>>
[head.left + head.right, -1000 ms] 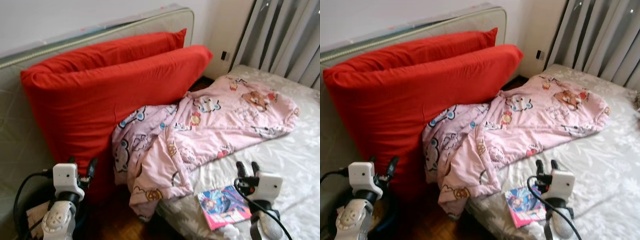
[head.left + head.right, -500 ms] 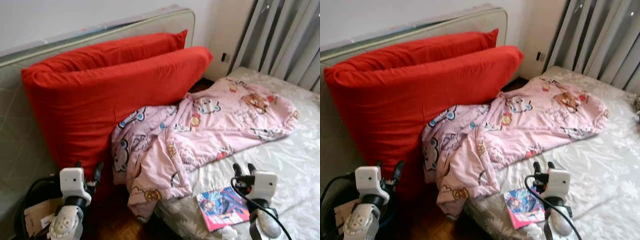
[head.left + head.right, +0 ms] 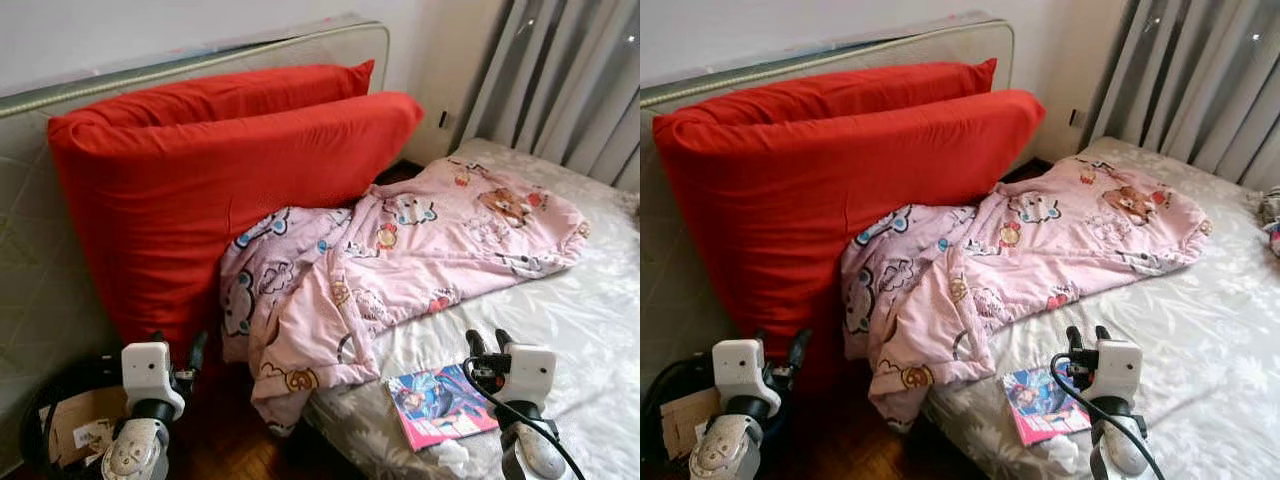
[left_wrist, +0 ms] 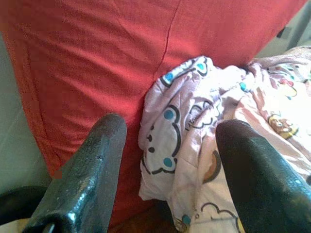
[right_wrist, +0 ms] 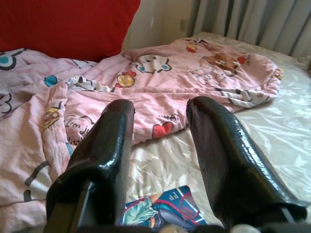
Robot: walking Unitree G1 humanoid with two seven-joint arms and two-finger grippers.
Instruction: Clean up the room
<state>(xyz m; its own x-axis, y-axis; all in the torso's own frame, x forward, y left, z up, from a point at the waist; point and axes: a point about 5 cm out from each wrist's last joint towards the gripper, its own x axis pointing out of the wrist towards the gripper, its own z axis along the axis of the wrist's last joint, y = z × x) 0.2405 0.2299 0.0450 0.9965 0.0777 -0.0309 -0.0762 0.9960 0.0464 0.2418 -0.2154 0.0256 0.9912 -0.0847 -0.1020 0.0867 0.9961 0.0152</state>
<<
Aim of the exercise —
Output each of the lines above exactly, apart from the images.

Result below —
[head.left + head.right, -1000 ms] 
[head.left + head.right, -500 ms] 
[head.left + head.right, +0 ms] 
[left_wrist, +0 ms] 
[right_wrist, +0 ms] 
Robot: walking Unitree G1 humanoid with two seven-joint arms and two-finger grippers.
Instruction: Clean up the room
<state>(xyz m; its own x-axis, y-axis; all in the torso's own frame, x forward, y left, z up, from a point at the waist; point and axes: a point about 5 cm out from each wrist's last joint towards the gripper, its own x axis pointing out of the wrist towards the gripper, its own z axis along the axis of the wrist's last joint, y = z × x) 0.2405 0.2299 0.0450 0.9965 0.0777 -0.0309 -0.0762 0.9960 0.0464 0.2418 -0.2154 0.0256 0.9912 -0.0847 -0.1020 0.0867 0.9961 0.0152</state>

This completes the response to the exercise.